● **What needs to be done**: Repeat the data exactly, leaving out any image.

● **Data provided**:
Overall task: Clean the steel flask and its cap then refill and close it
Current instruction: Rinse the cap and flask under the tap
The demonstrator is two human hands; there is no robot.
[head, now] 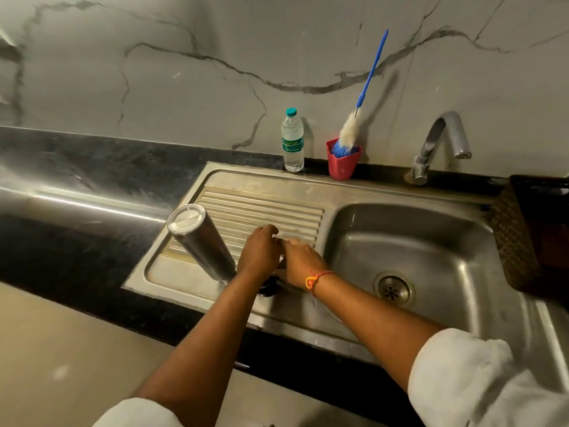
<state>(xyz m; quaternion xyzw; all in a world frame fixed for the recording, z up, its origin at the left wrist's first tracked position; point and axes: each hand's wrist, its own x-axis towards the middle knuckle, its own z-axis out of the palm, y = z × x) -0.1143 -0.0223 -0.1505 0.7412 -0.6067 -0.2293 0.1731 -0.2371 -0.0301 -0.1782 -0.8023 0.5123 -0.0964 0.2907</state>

● **Exercise output**:
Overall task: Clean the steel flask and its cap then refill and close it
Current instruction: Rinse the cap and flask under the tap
The demonstrator is two human hands; there is no robot.
[head, now] 
<state>(xyz m; quaternion xyzw; all in a world frame fixed for the recording, z up, its origin at the left wrist's first tracked position; point and axes: each hand's wrist, its own x-axis towards the middle knuckle, its own z-axis out of the palm, y = z × x) -0.1143 -0.0223 -0.1505 0.7412 -0.6067 -0.2293 0.1731 -0.2371 -0.0301 -0.1782 -0.8023 0.5123 -0.0964 0.2907</state>

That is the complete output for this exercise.